Auch wenn die Dreharbeiten zur „Anna Bolena“-Sequenz überwältigend waren, sagt Jolie, sie könne sich zumindest sagen: „Das ist eine verrückte Szene“ – eine Sequenz, in der ihre Figur in der Oper vernichtet werden soll. „Es ist das Schwierigste“, fügt sie hinzu, „aber dieser Tag lag weit außerhalb meiner Komfortzone.“
Larraín sagt, dass er in diesem Wirbelsturm aus Chaos und Emotionen nur eine Richtung für Jolie hatte.

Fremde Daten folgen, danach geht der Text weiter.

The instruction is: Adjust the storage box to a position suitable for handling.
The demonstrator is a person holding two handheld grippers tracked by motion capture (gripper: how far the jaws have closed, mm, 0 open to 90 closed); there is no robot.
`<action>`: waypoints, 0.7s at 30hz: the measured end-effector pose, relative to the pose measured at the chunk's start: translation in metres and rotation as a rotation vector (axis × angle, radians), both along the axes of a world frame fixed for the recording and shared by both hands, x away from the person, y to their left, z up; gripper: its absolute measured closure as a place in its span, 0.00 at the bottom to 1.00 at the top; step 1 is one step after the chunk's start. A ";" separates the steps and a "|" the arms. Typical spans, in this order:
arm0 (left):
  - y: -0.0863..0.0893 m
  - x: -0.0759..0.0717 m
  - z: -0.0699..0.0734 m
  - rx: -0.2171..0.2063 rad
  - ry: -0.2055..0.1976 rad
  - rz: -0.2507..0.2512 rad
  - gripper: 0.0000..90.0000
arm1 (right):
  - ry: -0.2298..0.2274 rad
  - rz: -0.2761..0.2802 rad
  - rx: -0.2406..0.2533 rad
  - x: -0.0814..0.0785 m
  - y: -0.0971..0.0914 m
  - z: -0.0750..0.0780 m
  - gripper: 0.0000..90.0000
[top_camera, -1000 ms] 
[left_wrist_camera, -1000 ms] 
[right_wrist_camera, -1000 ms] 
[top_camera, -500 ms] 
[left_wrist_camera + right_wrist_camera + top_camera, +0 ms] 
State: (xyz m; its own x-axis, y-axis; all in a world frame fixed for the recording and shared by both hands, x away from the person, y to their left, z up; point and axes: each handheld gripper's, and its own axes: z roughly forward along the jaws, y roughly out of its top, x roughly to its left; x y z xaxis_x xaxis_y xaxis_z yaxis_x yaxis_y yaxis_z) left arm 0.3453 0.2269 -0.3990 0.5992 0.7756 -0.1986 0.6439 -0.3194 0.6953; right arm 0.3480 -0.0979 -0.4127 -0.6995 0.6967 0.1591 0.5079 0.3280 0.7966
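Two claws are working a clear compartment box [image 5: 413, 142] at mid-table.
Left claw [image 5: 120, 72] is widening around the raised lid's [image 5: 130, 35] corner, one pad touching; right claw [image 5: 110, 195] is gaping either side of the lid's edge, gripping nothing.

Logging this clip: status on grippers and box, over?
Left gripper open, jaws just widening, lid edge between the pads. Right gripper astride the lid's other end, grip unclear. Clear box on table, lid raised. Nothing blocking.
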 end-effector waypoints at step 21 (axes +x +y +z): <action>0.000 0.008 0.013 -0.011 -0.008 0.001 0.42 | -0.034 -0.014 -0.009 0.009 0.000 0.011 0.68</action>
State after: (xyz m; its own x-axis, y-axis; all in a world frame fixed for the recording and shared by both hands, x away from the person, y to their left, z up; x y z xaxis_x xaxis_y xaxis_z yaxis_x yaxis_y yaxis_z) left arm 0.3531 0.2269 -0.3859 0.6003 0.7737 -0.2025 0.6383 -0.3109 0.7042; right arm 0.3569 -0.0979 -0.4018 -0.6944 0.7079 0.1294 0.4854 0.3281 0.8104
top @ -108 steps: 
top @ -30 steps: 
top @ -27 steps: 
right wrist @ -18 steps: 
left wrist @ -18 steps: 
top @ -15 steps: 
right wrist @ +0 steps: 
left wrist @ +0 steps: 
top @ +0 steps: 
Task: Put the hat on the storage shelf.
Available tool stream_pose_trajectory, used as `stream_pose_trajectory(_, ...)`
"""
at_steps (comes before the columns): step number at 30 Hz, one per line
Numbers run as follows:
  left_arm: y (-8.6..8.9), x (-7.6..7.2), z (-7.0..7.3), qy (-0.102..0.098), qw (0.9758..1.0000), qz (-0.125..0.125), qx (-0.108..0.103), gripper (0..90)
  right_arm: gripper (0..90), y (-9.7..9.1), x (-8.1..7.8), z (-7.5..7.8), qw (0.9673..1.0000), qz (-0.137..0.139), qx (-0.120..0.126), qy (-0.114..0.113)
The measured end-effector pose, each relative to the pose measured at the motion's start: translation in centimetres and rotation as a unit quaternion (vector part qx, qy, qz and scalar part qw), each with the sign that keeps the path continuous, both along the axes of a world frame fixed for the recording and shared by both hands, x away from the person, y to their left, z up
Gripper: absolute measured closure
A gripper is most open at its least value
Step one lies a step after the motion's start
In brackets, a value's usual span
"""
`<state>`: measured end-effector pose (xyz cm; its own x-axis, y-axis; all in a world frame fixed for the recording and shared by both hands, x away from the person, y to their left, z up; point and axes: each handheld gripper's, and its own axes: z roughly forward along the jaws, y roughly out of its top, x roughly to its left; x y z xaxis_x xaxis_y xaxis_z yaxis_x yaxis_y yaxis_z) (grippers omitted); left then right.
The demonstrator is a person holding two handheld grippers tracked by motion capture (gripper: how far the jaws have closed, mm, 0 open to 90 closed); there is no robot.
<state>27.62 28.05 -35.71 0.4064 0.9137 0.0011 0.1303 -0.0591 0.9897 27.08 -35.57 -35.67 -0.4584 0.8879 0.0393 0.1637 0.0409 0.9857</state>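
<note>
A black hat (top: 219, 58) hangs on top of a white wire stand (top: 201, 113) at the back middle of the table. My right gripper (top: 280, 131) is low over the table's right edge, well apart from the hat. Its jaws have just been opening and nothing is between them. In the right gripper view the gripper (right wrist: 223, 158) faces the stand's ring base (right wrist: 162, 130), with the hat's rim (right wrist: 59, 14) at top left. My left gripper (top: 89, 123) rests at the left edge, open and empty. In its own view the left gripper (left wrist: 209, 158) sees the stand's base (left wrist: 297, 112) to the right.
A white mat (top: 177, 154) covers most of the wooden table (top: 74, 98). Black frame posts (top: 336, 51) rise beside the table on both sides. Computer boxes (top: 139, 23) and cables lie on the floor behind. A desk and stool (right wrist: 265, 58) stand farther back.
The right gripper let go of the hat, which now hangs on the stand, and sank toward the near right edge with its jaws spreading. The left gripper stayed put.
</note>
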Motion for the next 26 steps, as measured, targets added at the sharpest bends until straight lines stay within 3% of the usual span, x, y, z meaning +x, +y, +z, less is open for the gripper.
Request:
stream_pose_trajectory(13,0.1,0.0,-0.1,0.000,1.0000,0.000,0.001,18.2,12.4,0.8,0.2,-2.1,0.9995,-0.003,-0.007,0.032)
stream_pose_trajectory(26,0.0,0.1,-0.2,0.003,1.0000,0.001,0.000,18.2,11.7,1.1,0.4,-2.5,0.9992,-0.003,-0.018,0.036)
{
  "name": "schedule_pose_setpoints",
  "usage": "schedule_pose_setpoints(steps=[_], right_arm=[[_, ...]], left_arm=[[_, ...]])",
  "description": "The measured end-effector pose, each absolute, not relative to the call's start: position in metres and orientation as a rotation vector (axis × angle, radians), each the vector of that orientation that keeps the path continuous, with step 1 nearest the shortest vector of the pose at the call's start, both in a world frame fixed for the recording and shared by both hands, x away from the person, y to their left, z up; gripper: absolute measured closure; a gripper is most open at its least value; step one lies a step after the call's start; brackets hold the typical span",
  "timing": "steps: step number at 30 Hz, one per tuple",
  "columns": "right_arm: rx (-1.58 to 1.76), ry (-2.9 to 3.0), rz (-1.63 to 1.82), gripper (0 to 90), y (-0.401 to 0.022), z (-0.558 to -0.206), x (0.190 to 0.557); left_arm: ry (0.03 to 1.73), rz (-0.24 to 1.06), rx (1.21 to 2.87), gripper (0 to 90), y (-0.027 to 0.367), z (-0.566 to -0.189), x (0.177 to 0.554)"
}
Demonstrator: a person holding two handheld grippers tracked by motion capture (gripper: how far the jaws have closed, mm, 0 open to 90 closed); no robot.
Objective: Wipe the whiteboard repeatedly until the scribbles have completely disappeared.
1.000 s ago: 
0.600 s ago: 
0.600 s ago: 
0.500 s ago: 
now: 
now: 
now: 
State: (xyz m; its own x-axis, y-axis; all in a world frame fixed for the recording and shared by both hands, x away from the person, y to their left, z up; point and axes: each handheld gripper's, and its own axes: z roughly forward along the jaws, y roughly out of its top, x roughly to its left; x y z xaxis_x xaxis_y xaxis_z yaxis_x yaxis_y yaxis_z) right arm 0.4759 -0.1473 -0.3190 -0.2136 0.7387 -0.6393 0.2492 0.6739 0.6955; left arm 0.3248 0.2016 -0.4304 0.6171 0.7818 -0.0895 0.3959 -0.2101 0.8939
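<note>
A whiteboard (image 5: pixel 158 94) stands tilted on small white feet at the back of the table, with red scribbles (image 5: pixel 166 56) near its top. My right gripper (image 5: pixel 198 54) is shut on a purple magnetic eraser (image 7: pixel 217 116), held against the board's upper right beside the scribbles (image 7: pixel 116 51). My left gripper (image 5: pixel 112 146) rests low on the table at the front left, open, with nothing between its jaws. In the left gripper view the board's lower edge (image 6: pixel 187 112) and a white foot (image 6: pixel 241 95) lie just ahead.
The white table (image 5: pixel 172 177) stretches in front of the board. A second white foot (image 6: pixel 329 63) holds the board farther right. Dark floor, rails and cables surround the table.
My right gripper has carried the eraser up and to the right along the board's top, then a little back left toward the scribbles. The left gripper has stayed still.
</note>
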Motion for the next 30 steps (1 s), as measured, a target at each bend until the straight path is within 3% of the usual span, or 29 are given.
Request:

Leise sagte er auf der Bühne: „Ich erinnere mich, dass ich sagte: ‚Angie, bitte, lauter.‘“ Gehen Sie härter, härter.‘
Jolie ist kein ganz offenes Buch; Es gibt eine Zeile, die sie im Film als Callas sagt, die ihren öffentlichen Ruf und ihre Wahrnehmung durch die Welt zum Ausdruck bringt: „Ich habe mir mein ganzes Leben lang Freiheiten genommen, und die Welt hat sich Freiheiten mit mir genommen.“ »
Fühlte sich die Schauspielerin, die selbst ständig Gegenstand medialer Aufmerksamkeit und Spekulationen ist, auf diese Weise mit Callas verbunden? Jolie wirft die Frage einfach zurück: „Ich glaube, Journalisten auf der ganzen Welt sehen diesen Film etwas anders“, sagt sie. „Wenn sie den Film sehen, werden sie sich sehr bewusst, wie sehr ihre Arbeit uns beide beeinflusst hat.“
Jolie ist auch nicht besonders von den beruflichen Ängsten betroffen, die für Callas, deren kometenhafte Karriere lange bevor sie ihre goldenen Jahre erreichen konnte, zu einer traurigen Erfüllung wurde. „Meine Mutterschaft ist das Einzige, ohne das ich nicht leben könnte“, sagt Jolie. „Wirklich, du könntest alles andere nehmen.“ Alles wäre gut.
Was Jolie sagt, dass sie durch „Maria“ gewonnen hat, war die Vision einer Künstlerin, die ohne ihre Kunst nicht leben könnte, und die Freude, diese Geschichte in Gesellschaft anderer „leicht gebrochener“ und „sensibler“ Menschen erzählen zu können. „Ich war mein ganzes Leben lang einer“, bemerkt sie.
„Sensible Menschen fühlen viel und machen sich viele Sorgen“, fügt sie hinzu. „Sie schaffen auch viel und verbinden sich auf wunderbare Weise.
„Eines der schönsten Dinge an einem Filmset ist es, mit Hunderten anderen Menschen zusammen zu sein“, fährt sie fort und hört das Lachen ihrer Kollegen im Raum.
„Ihr habt euch alle gefunden“, sagte sie. „Ihr seid alle sensibel, ihr seid alle kreativ und ihr seid alle ein wenig … ihr wisst schon, ungewöhnlich. Und nicht unbedingt die stabilste.